## Task details
Only one portion of the data is to be written out: from the line bearing "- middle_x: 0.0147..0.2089" through the line bearing "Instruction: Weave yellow". Write it exactly as it appears.

## Data extracts
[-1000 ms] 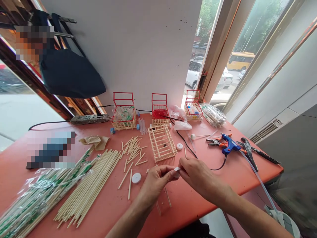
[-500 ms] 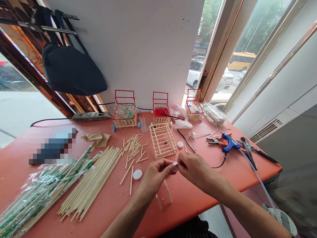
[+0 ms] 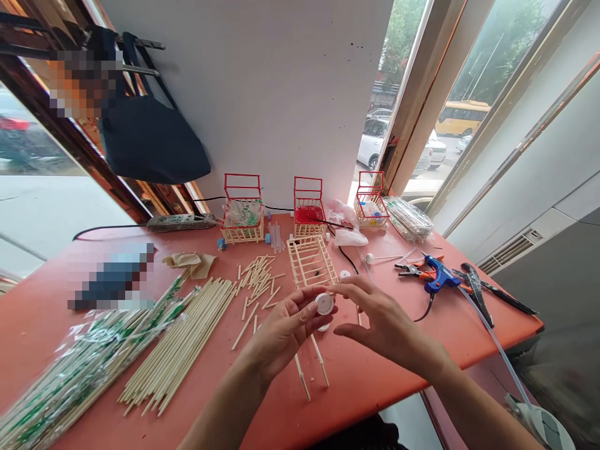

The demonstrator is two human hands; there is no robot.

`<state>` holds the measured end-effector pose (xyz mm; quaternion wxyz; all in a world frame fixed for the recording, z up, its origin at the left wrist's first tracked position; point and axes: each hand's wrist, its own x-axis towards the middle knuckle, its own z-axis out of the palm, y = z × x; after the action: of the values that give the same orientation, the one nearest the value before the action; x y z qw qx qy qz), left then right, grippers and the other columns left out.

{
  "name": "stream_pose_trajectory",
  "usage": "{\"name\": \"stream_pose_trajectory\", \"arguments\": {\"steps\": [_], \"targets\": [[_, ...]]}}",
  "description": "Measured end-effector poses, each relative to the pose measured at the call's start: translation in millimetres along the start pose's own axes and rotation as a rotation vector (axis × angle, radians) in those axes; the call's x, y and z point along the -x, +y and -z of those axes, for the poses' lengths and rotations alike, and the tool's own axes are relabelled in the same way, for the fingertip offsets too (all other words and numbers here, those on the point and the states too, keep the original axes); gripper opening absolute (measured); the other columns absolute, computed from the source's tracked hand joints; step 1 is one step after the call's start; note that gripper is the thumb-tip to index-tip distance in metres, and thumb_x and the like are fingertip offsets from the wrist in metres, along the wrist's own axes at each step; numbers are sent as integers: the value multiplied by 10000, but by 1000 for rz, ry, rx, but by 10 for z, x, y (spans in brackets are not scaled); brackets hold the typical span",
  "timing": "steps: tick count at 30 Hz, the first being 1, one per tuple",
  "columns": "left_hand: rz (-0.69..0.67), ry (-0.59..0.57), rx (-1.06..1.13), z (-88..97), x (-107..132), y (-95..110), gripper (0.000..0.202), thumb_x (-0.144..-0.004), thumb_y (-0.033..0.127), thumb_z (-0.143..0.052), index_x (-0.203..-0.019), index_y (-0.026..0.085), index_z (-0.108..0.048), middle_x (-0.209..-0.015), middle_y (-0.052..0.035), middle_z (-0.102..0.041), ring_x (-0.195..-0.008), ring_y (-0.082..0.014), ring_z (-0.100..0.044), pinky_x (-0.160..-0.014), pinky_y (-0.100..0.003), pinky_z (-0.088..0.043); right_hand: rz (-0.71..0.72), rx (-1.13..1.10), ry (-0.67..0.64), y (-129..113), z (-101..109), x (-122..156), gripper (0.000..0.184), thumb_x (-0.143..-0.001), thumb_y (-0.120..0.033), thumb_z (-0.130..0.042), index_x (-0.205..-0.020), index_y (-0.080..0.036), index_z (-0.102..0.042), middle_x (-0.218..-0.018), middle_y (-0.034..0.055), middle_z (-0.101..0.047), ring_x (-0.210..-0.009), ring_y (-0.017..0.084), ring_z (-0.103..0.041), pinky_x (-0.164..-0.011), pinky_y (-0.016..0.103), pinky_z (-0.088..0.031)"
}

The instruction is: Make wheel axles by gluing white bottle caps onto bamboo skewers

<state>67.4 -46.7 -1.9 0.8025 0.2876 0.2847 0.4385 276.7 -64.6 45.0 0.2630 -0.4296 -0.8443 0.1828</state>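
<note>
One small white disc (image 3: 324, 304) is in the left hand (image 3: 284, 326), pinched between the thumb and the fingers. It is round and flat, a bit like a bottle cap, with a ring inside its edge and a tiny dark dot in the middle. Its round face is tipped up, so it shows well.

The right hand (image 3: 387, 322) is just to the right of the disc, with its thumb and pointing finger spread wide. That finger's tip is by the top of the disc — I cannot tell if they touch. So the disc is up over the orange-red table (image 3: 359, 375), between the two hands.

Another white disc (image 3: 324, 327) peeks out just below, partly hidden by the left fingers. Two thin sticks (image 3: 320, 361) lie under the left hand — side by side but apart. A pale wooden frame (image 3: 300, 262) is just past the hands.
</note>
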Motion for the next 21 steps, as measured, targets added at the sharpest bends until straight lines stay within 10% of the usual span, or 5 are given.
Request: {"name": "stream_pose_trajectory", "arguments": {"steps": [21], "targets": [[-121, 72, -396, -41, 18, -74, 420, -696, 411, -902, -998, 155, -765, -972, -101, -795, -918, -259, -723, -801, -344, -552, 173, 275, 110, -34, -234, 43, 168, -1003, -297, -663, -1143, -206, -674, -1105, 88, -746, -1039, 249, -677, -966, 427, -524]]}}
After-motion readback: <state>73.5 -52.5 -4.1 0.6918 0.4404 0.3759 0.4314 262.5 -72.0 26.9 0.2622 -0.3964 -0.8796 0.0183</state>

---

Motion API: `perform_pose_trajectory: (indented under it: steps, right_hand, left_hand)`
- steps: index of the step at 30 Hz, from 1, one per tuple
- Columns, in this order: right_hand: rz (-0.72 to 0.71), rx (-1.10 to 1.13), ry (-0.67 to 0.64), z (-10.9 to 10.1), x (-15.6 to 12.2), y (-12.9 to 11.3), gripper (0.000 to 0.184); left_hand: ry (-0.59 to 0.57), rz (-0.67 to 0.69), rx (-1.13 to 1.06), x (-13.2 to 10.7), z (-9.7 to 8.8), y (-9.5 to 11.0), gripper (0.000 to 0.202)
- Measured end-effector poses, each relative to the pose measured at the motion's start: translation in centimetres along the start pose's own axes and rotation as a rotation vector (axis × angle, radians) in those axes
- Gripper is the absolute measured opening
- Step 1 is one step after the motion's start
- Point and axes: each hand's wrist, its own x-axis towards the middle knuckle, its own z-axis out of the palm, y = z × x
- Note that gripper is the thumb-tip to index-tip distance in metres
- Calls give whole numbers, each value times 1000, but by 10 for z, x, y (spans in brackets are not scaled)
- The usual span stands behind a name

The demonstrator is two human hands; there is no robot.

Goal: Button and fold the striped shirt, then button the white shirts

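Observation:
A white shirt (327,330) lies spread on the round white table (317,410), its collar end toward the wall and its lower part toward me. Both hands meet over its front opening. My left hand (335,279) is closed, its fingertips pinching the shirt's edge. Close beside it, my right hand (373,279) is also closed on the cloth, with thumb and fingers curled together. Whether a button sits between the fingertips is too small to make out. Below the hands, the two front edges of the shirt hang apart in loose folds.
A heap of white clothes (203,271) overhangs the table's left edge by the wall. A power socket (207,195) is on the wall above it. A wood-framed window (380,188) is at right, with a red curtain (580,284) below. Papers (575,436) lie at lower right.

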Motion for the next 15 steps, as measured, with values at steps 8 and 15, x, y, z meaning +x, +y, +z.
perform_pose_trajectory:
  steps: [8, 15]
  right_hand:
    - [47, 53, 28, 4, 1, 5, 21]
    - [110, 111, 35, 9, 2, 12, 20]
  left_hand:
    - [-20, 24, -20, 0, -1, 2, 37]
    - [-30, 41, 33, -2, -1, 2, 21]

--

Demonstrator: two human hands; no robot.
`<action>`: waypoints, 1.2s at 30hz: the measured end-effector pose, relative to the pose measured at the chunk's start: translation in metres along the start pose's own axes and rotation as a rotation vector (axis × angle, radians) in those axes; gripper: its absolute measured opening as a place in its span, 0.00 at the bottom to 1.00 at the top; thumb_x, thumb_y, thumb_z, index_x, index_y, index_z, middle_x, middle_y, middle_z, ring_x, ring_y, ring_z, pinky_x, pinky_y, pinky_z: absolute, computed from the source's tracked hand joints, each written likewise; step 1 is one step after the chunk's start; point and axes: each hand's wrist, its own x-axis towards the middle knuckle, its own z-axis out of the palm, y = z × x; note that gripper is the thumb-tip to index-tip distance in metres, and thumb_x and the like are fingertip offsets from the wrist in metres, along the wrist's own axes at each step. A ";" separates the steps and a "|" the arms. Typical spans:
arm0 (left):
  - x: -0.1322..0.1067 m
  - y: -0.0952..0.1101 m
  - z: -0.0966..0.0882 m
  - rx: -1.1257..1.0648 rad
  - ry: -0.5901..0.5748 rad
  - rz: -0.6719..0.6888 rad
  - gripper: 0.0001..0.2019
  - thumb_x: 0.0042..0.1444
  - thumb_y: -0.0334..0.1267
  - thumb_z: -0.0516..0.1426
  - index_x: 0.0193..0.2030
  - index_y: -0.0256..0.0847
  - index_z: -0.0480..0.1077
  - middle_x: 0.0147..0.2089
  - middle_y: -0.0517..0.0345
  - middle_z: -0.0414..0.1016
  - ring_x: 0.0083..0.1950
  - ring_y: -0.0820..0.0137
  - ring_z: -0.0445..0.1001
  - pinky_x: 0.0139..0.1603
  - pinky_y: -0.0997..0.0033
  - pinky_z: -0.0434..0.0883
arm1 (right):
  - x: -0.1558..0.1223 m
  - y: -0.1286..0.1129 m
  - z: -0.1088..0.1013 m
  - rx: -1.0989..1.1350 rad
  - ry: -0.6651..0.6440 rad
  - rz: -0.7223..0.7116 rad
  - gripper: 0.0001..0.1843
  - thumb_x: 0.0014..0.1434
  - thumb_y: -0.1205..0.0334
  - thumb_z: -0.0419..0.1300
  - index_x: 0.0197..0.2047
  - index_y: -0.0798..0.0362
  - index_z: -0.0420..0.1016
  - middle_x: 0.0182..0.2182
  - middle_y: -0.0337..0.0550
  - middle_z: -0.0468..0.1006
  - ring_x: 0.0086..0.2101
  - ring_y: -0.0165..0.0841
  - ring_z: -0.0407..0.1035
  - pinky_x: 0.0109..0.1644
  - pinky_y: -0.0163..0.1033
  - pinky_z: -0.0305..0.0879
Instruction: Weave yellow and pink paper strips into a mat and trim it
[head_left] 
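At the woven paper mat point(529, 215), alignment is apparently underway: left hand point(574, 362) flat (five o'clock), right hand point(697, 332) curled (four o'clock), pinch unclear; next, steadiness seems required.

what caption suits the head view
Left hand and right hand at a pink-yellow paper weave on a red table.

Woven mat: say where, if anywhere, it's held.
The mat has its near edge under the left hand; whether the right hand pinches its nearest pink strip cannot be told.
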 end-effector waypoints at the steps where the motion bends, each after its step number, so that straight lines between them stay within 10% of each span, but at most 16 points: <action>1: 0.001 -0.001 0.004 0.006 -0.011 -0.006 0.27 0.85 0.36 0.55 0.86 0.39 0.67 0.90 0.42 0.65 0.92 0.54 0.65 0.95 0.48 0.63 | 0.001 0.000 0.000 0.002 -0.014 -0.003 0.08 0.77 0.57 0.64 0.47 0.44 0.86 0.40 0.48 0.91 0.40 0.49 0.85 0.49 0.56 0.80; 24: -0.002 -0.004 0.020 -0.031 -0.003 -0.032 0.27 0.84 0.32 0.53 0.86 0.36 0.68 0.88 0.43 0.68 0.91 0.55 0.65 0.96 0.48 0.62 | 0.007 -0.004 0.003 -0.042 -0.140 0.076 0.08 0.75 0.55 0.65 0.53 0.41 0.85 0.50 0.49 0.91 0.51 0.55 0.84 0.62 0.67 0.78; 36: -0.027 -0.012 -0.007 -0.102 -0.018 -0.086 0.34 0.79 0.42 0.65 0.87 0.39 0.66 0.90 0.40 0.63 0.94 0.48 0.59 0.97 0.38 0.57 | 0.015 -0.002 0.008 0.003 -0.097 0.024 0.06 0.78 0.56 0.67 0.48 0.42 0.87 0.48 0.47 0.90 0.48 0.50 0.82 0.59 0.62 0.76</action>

## Solution for this exercise
  - middle_x: 0.0147..0.2089
  - middle_y: -0.0517..0.0345
  - middle_z: -0.0414..0.1016
  - ring_x: 0.0083..0.1950
  - ring_y: -0.0820..0.0137
  - ring_z: -0.0445..0.1001
  - pinky_x: 0.0139..0.1603
  - pinky_y: -0.0997..0.0033
  - pinky_z: -0.0434..0.0883
arm1 (right):
  - x: -0.1558..0.1223 m
  - y: -0.1286..0.1129 m
  - z: -0.1088..0.1013 m
  - rx: -1.0989..1.1350 rad
  - ry: -0.6651..0.6440 rad
  - rz: -0.7223..0.7116 rad
  - gripper: 0.0001..0.1843
  - thumb_x: 0.0014..0.1434
  - thumb_y: -0.1205..0.0334
  - thumb_z: -0.0419..0.1300
  - index_x: 0.0197..0.2047
  - index_y: -0.0798..0.0362
  - index_z: -0.0420..0.1016
  - middle_x: 0.0182..0.2182
  - middle_y: -0.0337..0.0550
  - middle_z: -0.0468..0.1006
  - ring_x: 0.0086..0.2101
  - ring_y: -0.0165..0.0841
  - ring_z: -0.0407..0.1035
  - pinky_x: 0.0109..0.1644
  - pinky_y: -0.0163..0.1033
  - pinky_z: -0.0305..0.0879
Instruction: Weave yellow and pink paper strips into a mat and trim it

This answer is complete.